The likes of Rodger Goodell, the NFL’s Commissioner, claim that this fantasy scandal will not affect the NFL negatively. It won’t tarnish the brand, claims the Commish, but it’s not a bit of shade thrown on professional sports that the NFL needs to worry about. For about six or so years now, millions of dollars in revenue that have poured into the NFL come by way of fantasy players. The NFL was always popular, but it isn’t Tom Brady and Peyton Manning who made it a global powerhouse. It was fantasy sports that did that. More people watch games and buy more NFL-specific merchandise these days, like cable packages and dish sets, not only jerseys, specifically because of fantasy football. Were politicians to make fantasy football illegal, this means no more sites like DraftKings and FanDuel, and this means the NFL taking a monetary hit, not just a hit in reputation.
Let’s be honest. The NFL can survive a reputation hit. Look at Ray Rice, or dozens of other athletes who have had legal troubles. The public doesn’t rightly care. However, the NFL might not bounce back so quickly from a monetary hit, like what could come of a law making fantasy sports illegal.
In no way would these leagues collapse.

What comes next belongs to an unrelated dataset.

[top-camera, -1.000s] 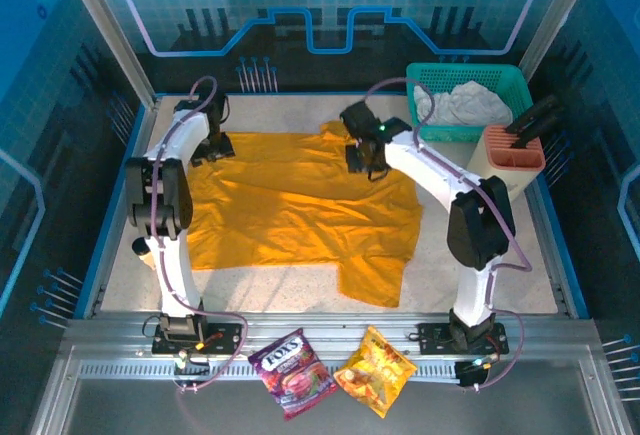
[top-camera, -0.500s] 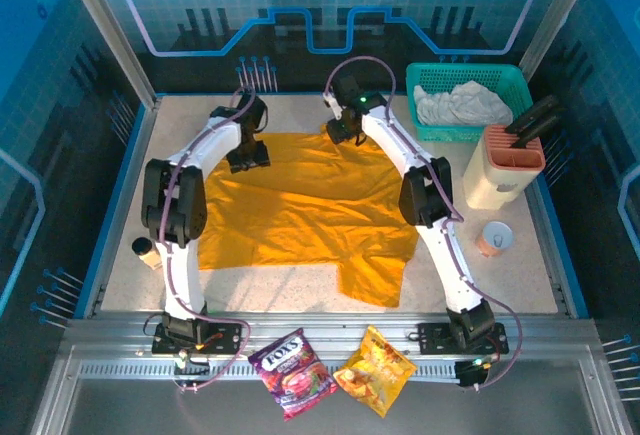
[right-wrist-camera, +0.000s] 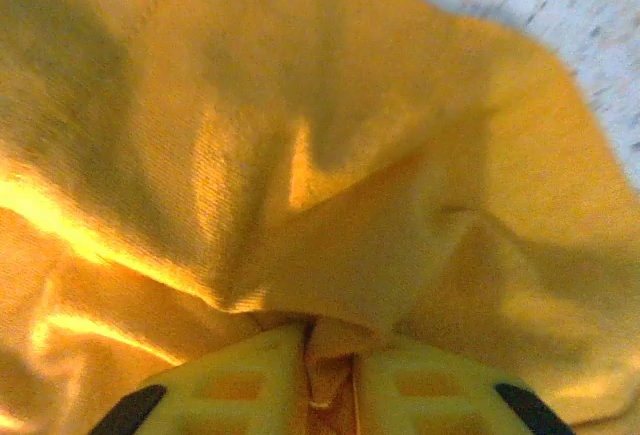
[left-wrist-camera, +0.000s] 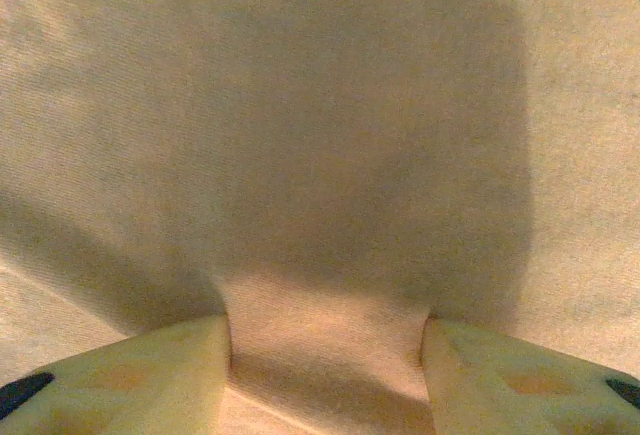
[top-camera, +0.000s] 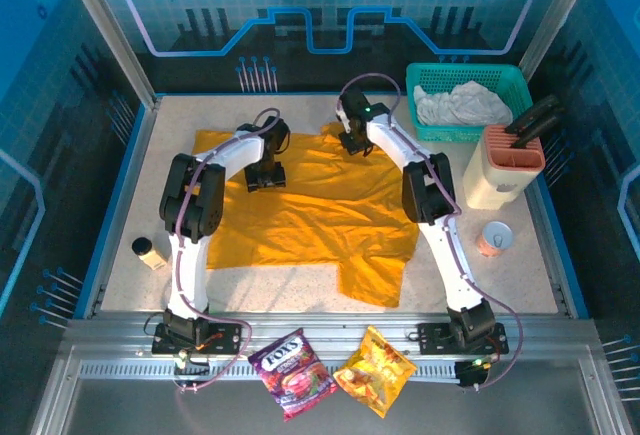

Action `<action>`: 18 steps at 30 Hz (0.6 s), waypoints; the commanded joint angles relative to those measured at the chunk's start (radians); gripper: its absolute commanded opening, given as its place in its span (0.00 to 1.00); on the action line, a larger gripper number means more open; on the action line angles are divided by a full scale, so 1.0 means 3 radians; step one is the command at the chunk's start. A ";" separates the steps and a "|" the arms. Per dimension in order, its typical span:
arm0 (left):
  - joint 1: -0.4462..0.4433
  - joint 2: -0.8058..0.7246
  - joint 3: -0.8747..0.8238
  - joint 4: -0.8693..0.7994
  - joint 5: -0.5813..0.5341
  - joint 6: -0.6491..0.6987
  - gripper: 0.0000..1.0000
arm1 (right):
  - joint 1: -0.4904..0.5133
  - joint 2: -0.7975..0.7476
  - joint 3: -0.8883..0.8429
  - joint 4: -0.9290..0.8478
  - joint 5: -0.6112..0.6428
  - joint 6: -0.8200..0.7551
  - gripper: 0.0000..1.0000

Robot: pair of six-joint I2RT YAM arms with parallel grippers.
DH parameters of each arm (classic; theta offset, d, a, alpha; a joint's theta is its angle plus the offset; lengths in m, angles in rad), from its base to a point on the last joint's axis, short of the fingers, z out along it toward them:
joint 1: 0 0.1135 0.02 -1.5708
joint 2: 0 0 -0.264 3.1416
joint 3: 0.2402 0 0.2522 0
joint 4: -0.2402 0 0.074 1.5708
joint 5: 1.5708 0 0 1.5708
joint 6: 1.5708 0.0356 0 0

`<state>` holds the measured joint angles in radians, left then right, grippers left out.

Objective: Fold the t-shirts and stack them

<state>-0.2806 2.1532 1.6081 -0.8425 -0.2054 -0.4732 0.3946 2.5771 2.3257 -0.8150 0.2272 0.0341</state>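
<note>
The golden-orange t-shirt lies spread across the table's middle. My left gripper rests on its far-left part; in the left wrist view the gripper stands open, its fingers wide apart with flat cloth under them. My right gripper is at the shirt's far edge, near the collar. In the right wrist view it is shut on a pinched fold of orange cloth. The whitish-grey t-shirt lies crumpled in the teal basket at the far right.
A peach holder with dark handles stands right of the shirt, and a small can sits nearer. A little bottle stands at the left edge. Two snack packets lie on the front rail.
My left arm swung right from the far-left corner onto the shirt. My right gripper shifted to the shirt's far edge and shut on a fold there.
</note>
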 commanded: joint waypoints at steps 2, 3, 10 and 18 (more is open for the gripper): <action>0.0035 -0.0061 -0.0295 -0.0048 -0.0225 -0.0068 0.54 | 0.0013 -0.0562 -0.0781 0.0018 -0.0021 0.0317 0.13; 0.0043 -0.0102 -0.0360 -0.0023 -0.0228 -0.0064 0.54 | 0.0014 -0.0696 -0.0976 0.0069 -0.0056 0.0395 0.11; 0.0076 -0.0259 -0.0558 0.0018 -0.0237 -0.0060 0.54 | 0.0036 -0.1296 -0.1652 0.0111 -0.0467 0.0777 0.08; 0.0076 -0.0396 -0.0492 0.0011 -0.0152 0.0020 0.57 | 0.0015 -0.1076 -0.0969 0.0037 -0.0407 0.0355 0.27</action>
<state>-0.2676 2.0624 1.4689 -0.7883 -0.2501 -0.4721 0.3988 2.2070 1.9167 -0.7998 0.1139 0.1978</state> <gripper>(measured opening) 0.558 0.254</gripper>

The NFL, NBA, MLB, and other pro leagues still profit plenty enough that they wouldn’t fold were fantasy to become illegal. However, they would take a big financial hit in profits, and this means renegotiating with players’ unions and readjusting salary caps. This could lead to lockouts and even long-term strikes in the pro leagues that people love. So not only would anti-fantasy laws really screw fantasy players up, but it would hurt sports fans who might end up having to watch scabs play or wait an extra six months before the season kicks off.
This isn’t purely speculative nonsense. Let’s consider two very solid, very valid, historically accurate points here.
Point number 1: The American government is famous for passing laws that ban gambling. Any time the public starts to get on its moral high horse about gambling being damaging, government typically acts by banning it. For over a century now the federal government has had a clear attitude of prohibition as policy; e.g. if you disallow Americans the right to do something, they won’t do it. And although this is demonstrably untrue, as illustrated by the “war” on drugs, government continues to operate in this fashion. So it’s not outside the realm of possibility that government will ultimately try to ban fantasy sports.
Point number 2: Anytime in NFL or NBA history, even toss in the MLB, there has been a dispute with money, the leagues have been put on hold while players fight the owners. Generally speaking, we’re talking about a few million dollars, or a few percentage points of guaranteed salaries, average salaries, and other incentives like benefits. Imagine the NFL suddenly making $60 million less in profits because they lose the fantasy angle. This means NFL teams earning less profit, and this means either paying players less, and/or charging fans more. Any way you slice it, this could lead to a revolt. It wouldn’t crash the league, but it could potentially result in strikes and hold-outs.
Now, we’re not necessarily predicting that any of these things happen. It’s just important to note that since the fantasy scandal, government has been looking a lot harder at legal fantasy sports and considering whether or not they should start regulating the genre. With regulation comes bans, and with bans comes a lot of bad things that no sports fans want.